Ethereum Price Analysis

Ethereum price analysis; Heavy resistance at $ 475

Following its uptrend in recent weeks, Ethereum failed to break the $ 475 resistance and returned to lower levels. The market’s second largest digital currency traded at $ 455, down 0.25 percent from the previous 24 hours.

To Report Cryptopetto, Ethereum rose sharply late last week to above $ 462.5, the Fibonacci level of 0.886. Ethereum’s attempt to reach the $ 475 resistance, the highest price level since September, was successful. But the price of ether could not stay at this level and a few minutes later fell to the level of $ 460.

Despite this price correction, Ethereum is still on an uptrend and has managed to record prices above $ 475. If this level is stabilized, the price of Ethereum could reach $ 500.

Ethereum price analysis;  Heavy resistance at $ 475
Ether price chart against the dollar

Next, if buyers can push the price up, the first resistance level will be at $ 475. Higher resistance levels will be $ 490, $ 500 and $ 511.

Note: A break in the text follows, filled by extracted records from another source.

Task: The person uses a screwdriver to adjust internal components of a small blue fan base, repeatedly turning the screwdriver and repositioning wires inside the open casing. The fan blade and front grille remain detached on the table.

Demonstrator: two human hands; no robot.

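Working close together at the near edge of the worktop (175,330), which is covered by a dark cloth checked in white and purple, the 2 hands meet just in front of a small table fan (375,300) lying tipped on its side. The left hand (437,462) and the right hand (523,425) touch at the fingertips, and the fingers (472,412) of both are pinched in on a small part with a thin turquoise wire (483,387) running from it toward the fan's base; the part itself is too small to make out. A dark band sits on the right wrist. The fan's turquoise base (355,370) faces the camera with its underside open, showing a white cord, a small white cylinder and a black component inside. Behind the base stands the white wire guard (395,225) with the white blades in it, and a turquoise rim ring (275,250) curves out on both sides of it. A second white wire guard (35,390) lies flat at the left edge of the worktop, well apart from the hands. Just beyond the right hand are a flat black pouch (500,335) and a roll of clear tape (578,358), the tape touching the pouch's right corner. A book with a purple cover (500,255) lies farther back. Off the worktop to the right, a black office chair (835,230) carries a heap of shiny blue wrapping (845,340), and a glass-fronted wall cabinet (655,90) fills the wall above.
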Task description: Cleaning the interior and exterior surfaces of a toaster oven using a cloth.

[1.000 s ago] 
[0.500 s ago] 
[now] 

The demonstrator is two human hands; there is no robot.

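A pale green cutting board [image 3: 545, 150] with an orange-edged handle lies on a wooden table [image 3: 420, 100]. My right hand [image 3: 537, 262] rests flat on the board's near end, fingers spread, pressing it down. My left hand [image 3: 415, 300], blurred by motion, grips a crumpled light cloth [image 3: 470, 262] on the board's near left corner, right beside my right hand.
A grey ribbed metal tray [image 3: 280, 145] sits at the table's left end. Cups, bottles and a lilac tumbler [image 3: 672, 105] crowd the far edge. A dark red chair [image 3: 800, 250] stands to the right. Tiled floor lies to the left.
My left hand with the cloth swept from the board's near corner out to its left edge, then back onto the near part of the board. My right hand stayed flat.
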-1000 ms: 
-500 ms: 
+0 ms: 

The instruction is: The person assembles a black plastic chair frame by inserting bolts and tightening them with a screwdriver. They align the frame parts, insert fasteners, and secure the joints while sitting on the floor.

On the other hand, if sellers manage to lower the price to below $ 460, the next support will be at the levels of $ 445, $ 439, $ 430 and finally $ 421.

A downward divergence is seen between the Relative Strength Index (RSI) chart and the ether price movements. While the ether hits higher ceilings, the RSI index records a lower ceiling each time. This is a sign of a downward divergence and a possible price correction.

The price of ether against bitcoin (ETH / BTC) throughout November (November) could not break the resistance of the 200-day moving average. The price of this currency pair has risen in recent days, reaching the support of 0.0284, which was the peak price of February.

After this price recovery, Ether moved to the resistance level of 0.029, but failed to break this level and is currently trading at 0.0288.

Ethereum price analysis;  Heavy resistance at $ 475
Ether price chart compared to Bitcoin

Then, if sellers can lower the price, the next support levels are at 0.0284, 0.0278 and 0.0272, respectively.

On the other hand, the next important resistance is at the level of 0.0295, which is the 200-day moving average. Subsequent resistances are at the levels of 0.03, 0.0305 and 0.031 (100-day moving average resistance).

The relative strength index has also been unable to break the midfield, indicating the weakness of buyers in controlling market movement. In addition, the Stochastic Index is in the buy saturation zone and shows a bearish intersection.